▶ **Work instructions**: Throughout the material below, how many lines include the string "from"? Reply with only the number.

▶ **Information given**:
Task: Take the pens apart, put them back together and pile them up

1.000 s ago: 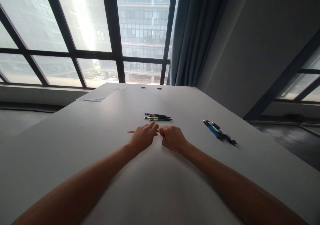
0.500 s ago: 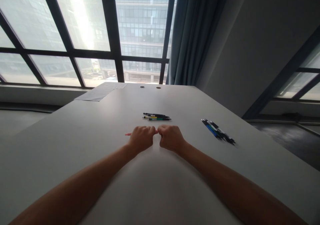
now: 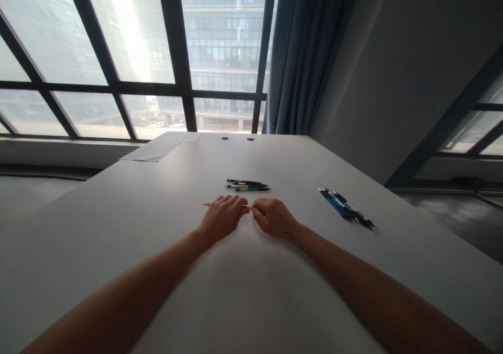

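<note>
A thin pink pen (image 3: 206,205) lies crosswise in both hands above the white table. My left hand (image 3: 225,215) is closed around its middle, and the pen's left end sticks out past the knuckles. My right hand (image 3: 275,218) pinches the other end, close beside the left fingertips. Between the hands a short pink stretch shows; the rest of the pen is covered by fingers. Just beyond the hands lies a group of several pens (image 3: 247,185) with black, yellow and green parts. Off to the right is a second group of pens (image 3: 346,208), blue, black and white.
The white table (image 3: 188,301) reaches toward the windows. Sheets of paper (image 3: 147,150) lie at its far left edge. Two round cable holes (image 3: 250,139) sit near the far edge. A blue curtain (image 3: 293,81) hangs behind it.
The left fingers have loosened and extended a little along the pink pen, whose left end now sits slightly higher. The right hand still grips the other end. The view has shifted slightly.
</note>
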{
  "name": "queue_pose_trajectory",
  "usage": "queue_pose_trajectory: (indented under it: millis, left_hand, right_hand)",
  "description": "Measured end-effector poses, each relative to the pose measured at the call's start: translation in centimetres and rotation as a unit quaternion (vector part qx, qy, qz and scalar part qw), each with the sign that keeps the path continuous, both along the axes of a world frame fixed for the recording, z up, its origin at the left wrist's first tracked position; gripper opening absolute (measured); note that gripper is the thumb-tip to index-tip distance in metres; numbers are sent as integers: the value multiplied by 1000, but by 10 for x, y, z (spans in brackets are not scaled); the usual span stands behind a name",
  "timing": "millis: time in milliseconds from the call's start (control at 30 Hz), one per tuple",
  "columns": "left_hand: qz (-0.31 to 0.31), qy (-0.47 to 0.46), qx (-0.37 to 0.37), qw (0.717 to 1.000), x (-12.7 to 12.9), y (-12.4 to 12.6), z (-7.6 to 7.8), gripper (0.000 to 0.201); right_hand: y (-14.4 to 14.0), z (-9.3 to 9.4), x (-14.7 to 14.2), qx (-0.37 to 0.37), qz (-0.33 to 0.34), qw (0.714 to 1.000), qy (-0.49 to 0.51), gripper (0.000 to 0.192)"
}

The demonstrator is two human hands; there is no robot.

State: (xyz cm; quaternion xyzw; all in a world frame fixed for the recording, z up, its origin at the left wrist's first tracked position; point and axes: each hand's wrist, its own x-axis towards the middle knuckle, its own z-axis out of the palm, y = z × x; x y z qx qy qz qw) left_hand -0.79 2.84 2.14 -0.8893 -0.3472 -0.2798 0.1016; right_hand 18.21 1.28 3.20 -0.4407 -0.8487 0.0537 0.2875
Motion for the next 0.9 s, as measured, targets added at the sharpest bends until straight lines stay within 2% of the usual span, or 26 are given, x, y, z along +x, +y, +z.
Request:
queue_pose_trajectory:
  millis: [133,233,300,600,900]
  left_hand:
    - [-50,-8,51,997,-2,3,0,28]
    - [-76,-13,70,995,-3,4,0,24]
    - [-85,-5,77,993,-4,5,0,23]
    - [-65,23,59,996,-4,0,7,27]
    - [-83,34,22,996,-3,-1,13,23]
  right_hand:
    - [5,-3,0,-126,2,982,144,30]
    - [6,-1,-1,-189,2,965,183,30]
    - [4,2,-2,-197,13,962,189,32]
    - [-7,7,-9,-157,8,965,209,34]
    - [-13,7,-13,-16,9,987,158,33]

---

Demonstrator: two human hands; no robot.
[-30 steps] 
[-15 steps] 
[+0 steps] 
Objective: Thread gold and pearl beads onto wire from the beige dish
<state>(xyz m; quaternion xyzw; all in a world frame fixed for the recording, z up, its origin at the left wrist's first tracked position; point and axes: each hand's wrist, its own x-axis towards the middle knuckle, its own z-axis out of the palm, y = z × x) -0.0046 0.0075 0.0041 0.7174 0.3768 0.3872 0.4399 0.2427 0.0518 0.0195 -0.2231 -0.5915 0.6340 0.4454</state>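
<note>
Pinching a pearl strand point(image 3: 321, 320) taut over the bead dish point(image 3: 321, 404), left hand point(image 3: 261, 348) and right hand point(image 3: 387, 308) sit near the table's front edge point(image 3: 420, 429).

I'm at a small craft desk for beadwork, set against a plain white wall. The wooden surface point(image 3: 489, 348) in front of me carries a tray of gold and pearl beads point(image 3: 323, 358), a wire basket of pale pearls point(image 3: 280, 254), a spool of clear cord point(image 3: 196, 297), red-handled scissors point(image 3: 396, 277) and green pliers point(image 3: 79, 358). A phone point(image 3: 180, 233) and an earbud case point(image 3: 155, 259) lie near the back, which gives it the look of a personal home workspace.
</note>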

▶ **Reply to the exercise**: 2